Signe que la pression sur les matières premières ne se limite pas au pétrole, les prix européens du gaz naturel ont bondi de 50% mercredi pour atteindre un niveau record de 185 € le mégawattheure.
Le ministre allemand de l’Economie, Robert Habeck, a déclaré mercredi que le pire scénario ne s’était « pas encore matérialisé » et que la Russie envoyait toujours du gaz. Mais il a ajouté que le pays devait être préparé et pourrait devoir maintenir les centrales électriques au charbon en marche en secours. La Russie fournit environ 40 % du gaz européen.
La Russie est le troisième producteur mondial de pétrole derrière les États-Unis et l’Arabie saoudite et exporte généralement environ 7,5 millions de barils par jour de pétrole et d’autres produits énergétiques. L’Europe est le plus grand foyer du pétrole brut russe, avec environ 53 % de celui-ci qui y aboutit, selon ING. L’Asie est un autre acheteur important, avec 39 pour cent allant dans la région.
Le brut russe phare de l’Oural est un produit de base pour les raffineurs du nord-ouest de l’Europe et de la Méditerranée. Les acheteurs comprennent l’Allemagne, l’Italie, les Pays-Bas, la Pologne, la Finlande, la Lituanie, la Grèce, la Roumanie, la Turquie et la Bulgarie, selon S&P Global Platts.
Cependant, un certain nombre de raffineurs européens, dont le finlandais Neste et le suédois Preem, se détournent désormais des qualités russes et recherchent des approvisionnements ailleurs. Il y a également des rapports de raffineurs indiens demandant aux commerçants de s’approvisionner en non-russes.
L’Oural s’échangeait mercredi avec une décote de plus de 18 dollars le baril par rapport au Brent physique dans le nord-ouest de l’Europe, un record à l’ère post-soviétique.
« Les écarts de prix du pétrole reflètent une réticence manifeste à prendre du brut russe, et il existe toujours un risque de nouvelles sanctions qui pourraient avoir un impact indirect ou direct sur les achats ou les approvisionnements en pétrole », a déclaré Shin Kim, responsable de l’analyse de l’approvisionnement et de la production de pétrole chez S&P.
Michael Tran, analyste chez RBC Capital Markets, a déclaré que les commerçants rencontraient des difficultés pour obtenir des lettres de crédit – des documents bancaires utilisés au nom d’un acheteur qui agissent comme une garantie de paiement à un vendeur – pour acheter du pétrole russe.

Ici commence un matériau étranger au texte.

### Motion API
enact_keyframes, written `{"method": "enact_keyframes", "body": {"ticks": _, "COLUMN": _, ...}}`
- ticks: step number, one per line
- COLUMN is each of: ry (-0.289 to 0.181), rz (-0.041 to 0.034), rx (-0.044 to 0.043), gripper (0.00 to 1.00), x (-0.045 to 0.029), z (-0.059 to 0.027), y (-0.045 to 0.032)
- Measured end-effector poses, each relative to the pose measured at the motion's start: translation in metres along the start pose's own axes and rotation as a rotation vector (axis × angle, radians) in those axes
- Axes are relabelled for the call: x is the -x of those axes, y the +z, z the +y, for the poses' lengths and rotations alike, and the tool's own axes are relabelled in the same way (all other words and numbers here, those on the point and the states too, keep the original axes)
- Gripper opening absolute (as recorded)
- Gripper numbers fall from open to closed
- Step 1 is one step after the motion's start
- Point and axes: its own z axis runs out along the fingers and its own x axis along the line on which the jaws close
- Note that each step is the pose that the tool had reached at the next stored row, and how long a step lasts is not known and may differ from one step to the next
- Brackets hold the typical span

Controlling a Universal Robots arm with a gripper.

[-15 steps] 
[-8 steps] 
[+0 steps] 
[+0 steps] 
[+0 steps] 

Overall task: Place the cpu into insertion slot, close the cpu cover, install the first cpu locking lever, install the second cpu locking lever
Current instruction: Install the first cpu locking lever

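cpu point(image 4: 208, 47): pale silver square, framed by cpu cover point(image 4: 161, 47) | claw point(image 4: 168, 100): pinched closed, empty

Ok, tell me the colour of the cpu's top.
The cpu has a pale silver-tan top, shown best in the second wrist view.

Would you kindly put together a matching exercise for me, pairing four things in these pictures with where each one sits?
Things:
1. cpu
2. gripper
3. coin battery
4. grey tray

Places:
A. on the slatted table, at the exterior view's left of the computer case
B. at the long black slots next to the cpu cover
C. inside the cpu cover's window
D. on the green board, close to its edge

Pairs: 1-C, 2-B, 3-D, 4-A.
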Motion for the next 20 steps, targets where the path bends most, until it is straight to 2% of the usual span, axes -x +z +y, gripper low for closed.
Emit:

« Cela restera probablement le cas car les acheteurs potentiels ont du mal à obtenir des garanties des banques », a-t-il déclaré. « Les tarifs des pétroliers sont [soaring] alors que les pays consommateurs se démènent pour obtenir des barils physiques d’ailleurs.
Mardi, les États-Unis et d’autres grands pays consommateurs d’énergie ont convenu de libérer 60 millions de barils de pétrole de leurs stocks d’urgence pour répondre aux craintes de perturbation des approvisionnements russes.
Cependant, les commerçants et les analystes ont déclaré que le mouvement était bien en deçà des niveaux nécessaires pour calmer le marché. « En tant que rejet unique de brut, il est éclipsé par l’ampleur extraordinaire des perturbations des exportations russes », a déclaré Ehsan Khoma, responsable de la recherche sur les marchés émergents chez MUFG.
« L’épuisement critique des stocks du marché et la diminution des niveaux de capacité de réserve face à un déficit record non résolu depuis longtemps laissent finalement un levier pour rééquilibrer les marchés pétroliers – la destruction de la demande. »
L’Opep et ses alliés, dont la Russie, doivent se rencontrer plus tard mercredi pour discuter des niveaux de production. Malgré les turbulences sur les marchés pétroliers, le cartel devrait s’en tenir à son plan d’augmentation de la production de 400 000 barils par jour en avril. D’autres produits de base centrés sur la Russie ont également été stimulés par le conflit en Ukraine, le commerce de l’aluminium ayant atteint un niveau record mercredi et les prix des céréales en hausse.